Or even up to a kid or two, which is most of the market today.
So the housing project is a good example of how you use your innovation, your intelligence to look at problems and offer solutions.
And so I think we can solve the housing problem.
It's not the mortgage rates.
It's the McMansions that people are expecting.
That's the only thing on the market.
That's all the builders are building because they've not figured out a way to make money doing mass production of five, 600 square foot homes or even a thousand square foot homes.
See, that's extraordinary because the expectations of the American consumer are so high now.
And also, it's a cultural thing where everybody wants instant profits.
A lot of young people want to be instant influencers on YouTube.
And they have an expectation they want to earn $600,000 a year in their 20s on average based on surveys.
And that's actually not going to happen for the vast majority of them.
My grandparents lived in a tent following the Great Depression, worked for a company in Colorado, and the company would give you a base salary and a plot in a field with a canvas tent.
And that's how they got started in a tent, right?
In Colorado, which brutal winters there in a tent, right?
But they survived.
They made it through.
You might be shocked to hear this, but to this day, just because I don't have a lot of priority on this, I actually live in a one-bathroom structure that's less than a thousand square feet because I don't care.
Because I live on hundreds of acres, and my gym is out in a forest, by the way.
I lift kettlebells in the forest.
I mean, I just don't spend much time in the house.
Cook a meal, make a smoothie, I'm out.
I don't care.
I've got more important things to focus on.
But we have to learn to live without all the glitz and the glimmer of the fake wealth that people want to have, especially at a younger age when they haven't earned it yet.
It takes time.
Yeah.
We have to bring people back to the reality.
And that's going to be a factor in this new economy that we're coming into.
Yes.
You've got to be productive within the opportunities that are there.
And you only get that way by thinking well.
Right.
And by doing hard work, by doing the prep.
But it's going to be a huge opportunity.
Now, you know, in the meantime, debt has become something that, you know, I haven't owed anybody even a dollar since I was 35 years old, which, by the way, is 35 years ago.
If I wanted a new car, if I wanted to buy a ranch, a new jet, I've done pretty well, right?
But I paid cash for it.
I did not go to the bank and borrow it.
Nope.
And there's paperwork that way, too.
Yeah.
And you're like me, you're also debt-free.
There's so few of us that think that way.
And it's called deferring gratification, by the way.
That's right.
We have mastered the ability to defer gratification.
And that's a character attribute that we need to restore.
And, you know, I've got some family members with kids that have just graduated and got their first job and then gone and bought a $50,000 vehicle, literally buried themselves in debt.
And that's kind of the norm.
And so they get married at 21, they have a child, and now they are married to a job that they probably hate because they have to pay the mortgage and provide for everybody.

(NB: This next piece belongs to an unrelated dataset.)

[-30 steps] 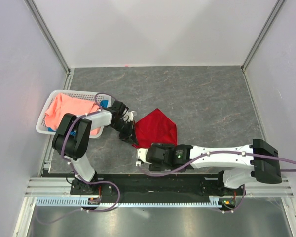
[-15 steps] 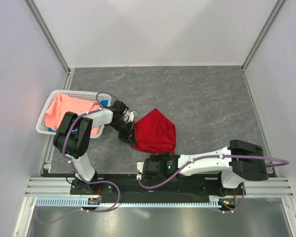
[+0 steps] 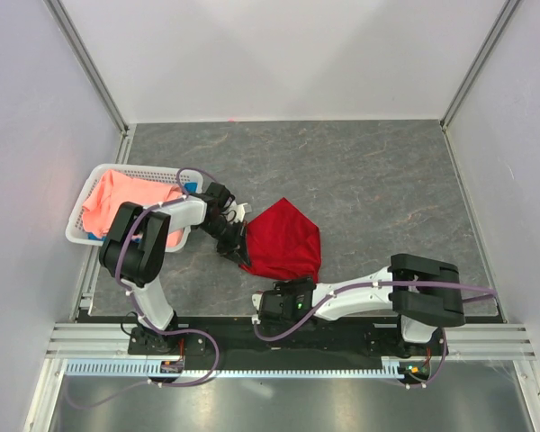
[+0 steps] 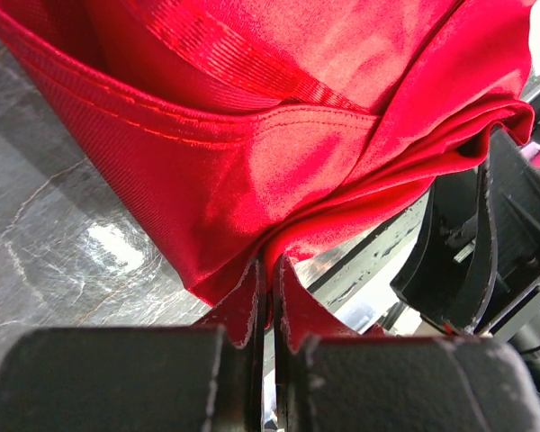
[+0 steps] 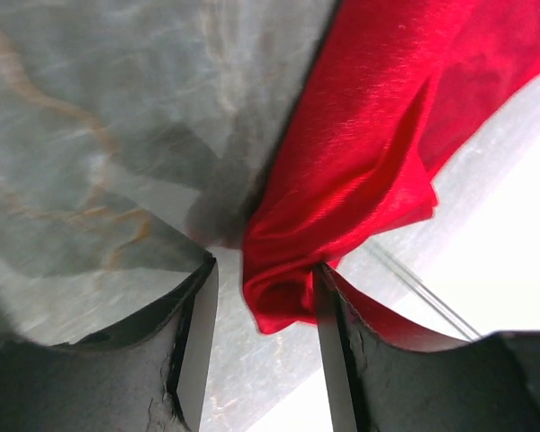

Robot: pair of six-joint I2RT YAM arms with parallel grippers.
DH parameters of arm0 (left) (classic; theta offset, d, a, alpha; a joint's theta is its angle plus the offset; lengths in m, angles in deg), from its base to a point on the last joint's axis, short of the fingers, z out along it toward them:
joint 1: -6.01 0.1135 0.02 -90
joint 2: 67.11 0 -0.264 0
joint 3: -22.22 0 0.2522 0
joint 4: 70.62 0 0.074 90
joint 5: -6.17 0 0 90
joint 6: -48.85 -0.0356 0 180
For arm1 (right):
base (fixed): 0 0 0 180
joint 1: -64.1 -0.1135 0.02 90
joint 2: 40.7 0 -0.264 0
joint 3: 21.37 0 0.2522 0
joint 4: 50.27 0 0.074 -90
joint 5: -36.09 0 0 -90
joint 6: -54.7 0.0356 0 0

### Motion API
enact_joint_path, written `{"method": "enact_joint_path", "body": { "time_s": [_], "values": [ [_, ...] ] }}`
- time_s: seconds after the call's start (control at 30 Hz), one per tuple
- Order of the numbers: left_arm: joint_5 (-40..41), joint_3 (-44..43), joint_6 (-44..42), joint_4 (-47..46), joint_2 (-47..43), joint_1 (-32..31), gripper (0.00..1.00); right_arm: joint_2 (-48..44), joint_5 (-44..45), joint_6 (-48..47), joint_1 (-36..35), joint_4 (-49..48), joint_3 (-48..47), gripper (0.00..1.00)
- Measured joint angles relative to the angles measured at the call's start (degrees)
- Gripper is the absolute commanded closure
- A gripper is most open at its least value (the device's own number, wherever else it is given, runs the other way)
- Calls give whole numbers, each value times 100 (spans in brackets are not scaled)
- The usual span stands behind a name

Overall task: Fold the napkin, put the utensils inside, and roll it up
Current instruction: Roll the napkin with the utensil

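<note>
On the table (image 3: 387, 180) the napkin (image 3: 283, 241) lies bunched, tools at its left and near edges
The left tool (image 4: 270, 281) is pinched tight on its left edge; the right tool (image 5: 265, 281) stands part open, the near corner lying between its fingers

Open grey stone-patterned tabletop (image 3: 369, 180) lies far and right of the crumpled deep red cloth napkin (image 3: 283, 238); the white slatted plastic basket (image 3: 144, 169) blocks the left edge
</note>
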Motion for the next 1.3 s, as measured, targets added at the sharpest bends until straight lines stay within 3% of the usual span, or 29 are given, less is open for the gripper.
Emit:
{"method": "enact_joint_path", "body": {
  "time_s": [0.4,0.7,0.93,1.07,1.3],
  "values": [
    [-63,-44,-105,61,90,9,98,168,-28,-227,319,-229,0,72],
    [-70,-199,-120,90,90,11,96,-179,-990,-348,684,-26,-81,77],
    [-59,-251,-116,94,57,129,76,-321,-1716,-435,953,157,-229,78],
    [-15,-315,-107,114,-83,229,58,-387,-2124,-501,1141,208,-273,79],
    [50,-431,-92,103,-367,431,45,-492,-2743,-553,1473,243,-319,82]
  ]
}}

You know, deferring gratification and earning something before you begin to spend it.
Man, we've got to restore that.
That's going to be restored in these difficult times that are coming.
I agree.
You know, people are only teachable when they suffer sufficiently.
And we're about to have the greatest teaching time, certainly in our lifetimes in our country.
Very good point.
That's a great segue to the final segment I want to ask you about this, which is our purpose and the spiritual calling that we have.

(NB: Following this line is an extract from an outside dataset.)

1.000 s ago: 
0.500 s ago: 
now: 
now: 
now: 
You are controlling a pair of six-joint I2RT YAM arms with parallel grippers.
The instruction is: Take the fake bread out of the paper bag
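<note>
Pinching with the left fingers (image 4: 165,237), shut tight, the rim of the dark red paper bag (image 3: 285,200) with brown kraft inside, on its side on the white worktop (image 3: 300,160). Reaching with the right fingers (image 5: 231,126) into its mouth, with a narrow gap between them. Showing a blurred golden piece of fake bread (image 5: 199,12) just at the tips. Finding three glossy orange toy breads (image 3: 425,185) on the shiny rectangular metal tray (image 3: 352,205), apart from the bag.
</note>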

Because one of the great benefits of this disruptive new technology and maybe the Reset and possibly even the collapse of our dollar currency, which is fake money.
There's the potential for things to be much better and much improved on the other side for humans to live with greater purpose, so to be free from a lot of the drudgery and a lot of the indebtedness.
But you might live in a 500-square-foot one-bedroom place and still be happier than what you are today.
So talk to us about the evolution of purpose, mission, and consciousness along this pathway.
Great.
That's a great question.
There's two questions that we have to ask ourselves.
I think they're the two greatest questions of all.
The first one is: who am I?
Now, identity has been a battlefield out there.
And it's crazy how they've run with it and caused confusion in people.
So if someone were to ask me, who are you?
How do I identify?
This is my answer.
And it's, I think, the most important questions you can ask someone.
Well, first of all, as a Christian, I believe that I am an individual who was created in the image of a loving God.
No one has ever existed like me before or will be like me afterwards.
I am unique.
This loving God, who made me in his image, made me to love him and to be loved by him.
And then the second great question is: what is your purpose?
Well, knowing who I am, I believe that my purpose is to serve this loving God, to listen to him.
He has plans to prosper me, not harm me, and to be an emissary.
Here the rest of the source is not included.